- **INSTRUCTIONS FOR THE TASK**: Copy the data exactly, pictures aside.
Segment Open
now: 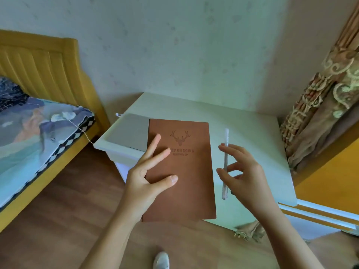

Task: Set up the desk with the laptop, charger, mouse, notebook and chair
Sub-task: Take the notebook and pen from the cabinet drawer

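A brown notebook (186,171) with a deer-head emblem is held above the white desk (242,129). My left hand (147,175) grips its left edge, thumb on the cover and fingers spread over it. My right hand (242,171) holds a slim white pen (226,158) upright between thumb and fingers, just right of the notebook. A closed grey laptop (129,133) lies on the desk's left part, partly hidden behind the notebook. A thin white cable (81,129) runs from the bed towards the desk's left corner. No mouse or chair is in view.
A yellow bed (44,63) with a patterned cover stands at the left. Patterned curtains (320,105) hang at the right, with a yellow panel below them. The floor (64,220) is wood, and a white shoe (161,260) shows at the bottom.
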`<state>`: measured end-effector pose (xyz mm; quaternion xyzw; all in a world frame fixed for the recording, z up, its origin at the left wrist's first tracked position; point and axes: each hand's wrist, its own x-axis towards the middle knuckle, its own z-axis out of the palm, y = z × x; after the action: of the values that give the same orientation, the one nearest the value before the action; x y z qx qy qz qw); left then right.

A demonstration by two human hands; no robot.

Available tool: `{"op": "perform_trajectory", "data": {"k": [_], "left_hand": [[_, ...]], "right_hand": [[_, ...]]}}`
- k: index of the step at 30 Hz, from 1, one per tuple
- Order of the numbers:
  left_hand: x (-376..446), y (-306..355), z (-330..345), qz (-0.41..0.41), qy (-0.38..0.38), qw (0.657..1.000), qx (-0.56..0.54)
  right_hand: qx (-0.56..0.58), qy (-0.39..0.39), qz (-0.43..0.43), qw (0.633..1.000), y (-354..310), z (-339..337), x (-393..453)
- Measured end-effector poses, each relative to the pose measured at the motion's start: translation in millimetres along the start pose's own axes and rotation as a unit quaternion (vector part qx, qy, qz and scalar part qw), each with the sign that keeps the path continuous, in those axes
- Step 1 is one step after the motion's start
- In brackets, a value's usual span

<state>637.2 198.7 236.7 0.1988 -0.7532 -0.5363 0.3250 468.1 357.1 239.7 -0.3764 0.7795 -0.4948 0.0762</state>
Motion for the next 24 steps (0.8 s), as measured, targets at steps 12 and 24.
{"op": "perform_trajectory", "data": {"k": [12, 24], "left_hand": [[237, -157, 97, -0.073, -0.181, 0.98, -0.032], [290, -286, 193, -0.189, -0.259, 0.947, -0.034]], "right_hand": [[-0.108, 0.035, 0.185, 0.976, 154, 30, 173], [-0.144, 0.021, 0.366, 0.919, 290, 58, 218]]}}
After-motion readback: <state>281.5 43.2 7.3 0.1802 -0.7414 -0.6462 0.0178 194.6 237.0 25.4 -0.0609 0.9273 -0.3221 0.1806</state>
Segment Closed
- **WRITTEN RESPONSE**:
now: 

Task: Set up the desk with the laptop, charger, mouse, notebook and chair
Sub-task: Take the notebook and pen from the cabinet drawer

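A brown notebook (186,171) with a deer-head emblem is held above the white desk (242,129). My left hand (147,175) grips its left edge, thumb on the cover and fingers spread over it. My right hand (242,171) holds a slim white pen (226,158) upright between thumb and fingers, just right of the notebook. A closed grey laptop (129,133) lies on the desk's left part, partly hidden behind the notebook. A thin white cable (81,129) runs from the bed towards the desk's left corner. No mouse or chair is in view.
A yellow bed (44,63) with a patterned cover stands at the left. Patterned curtains (320,105) hang at the right, with a yellow panel below them. The floor (64,220) is wood, and a white shoe (161,260) shows at the bottom.
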`<state>`: measured end-effector pose (xyz mm; quaternion xyzw; all in a world frame fixed for the recording, z up, its origin at the left wrist's first tracked position; point and axes: each hand's wrist, its own x-axis towards the middle knuckle, its own z-axis out of the palm, y = z × x; after the action: of the values that give the same orientation, the one nearest the value before the action; x y z qx qy qz qw); left then right.

A demonstration by two human hands; no robot.

Available tool: `{"op": "perform_trajectory", "data": {"k": [_], "left_hand": [[_, ...]], "right_hand": [[_, ...]]}}`
- k: index of the step at 30 Hz, from 1, one per tuple
- Order of the numbers:
  left_hand: x (-376..446), y (-306..355), z (-330..345), qz (-0.41..0.41), qy (-0.38..0.38), qw (0.657..1.000), qx (-0.56..0.54)
  right_hand: qx (-0.56..0.58), qy (-0.39..0.39), qz (-0.43..0.43), qw (0.633..1.000), y (-354..310), z (-339..337), x (-393..453)
- Measured end-effector poses, each relative to the pose measured at the motion's start: translation in millimetres along the start pose's own axes and rotation as a unit quaternion (vector part qx, qy, qz and scalar part qw), each with the sign that keeps the path continuous, in those axes
- Step 1 is one step after the motion's start
- In brackets, a value's usual span

<state>637.2 198.7 236.7 0.1988 -0.7532 -0.5363 0.3250 468.1 357.1 239.7 -0.3764 0.7795 -0.4948 0.0762</state>
Motion for the next 24 steps (0.8 s), as measured, targets at steps 12 and 24.
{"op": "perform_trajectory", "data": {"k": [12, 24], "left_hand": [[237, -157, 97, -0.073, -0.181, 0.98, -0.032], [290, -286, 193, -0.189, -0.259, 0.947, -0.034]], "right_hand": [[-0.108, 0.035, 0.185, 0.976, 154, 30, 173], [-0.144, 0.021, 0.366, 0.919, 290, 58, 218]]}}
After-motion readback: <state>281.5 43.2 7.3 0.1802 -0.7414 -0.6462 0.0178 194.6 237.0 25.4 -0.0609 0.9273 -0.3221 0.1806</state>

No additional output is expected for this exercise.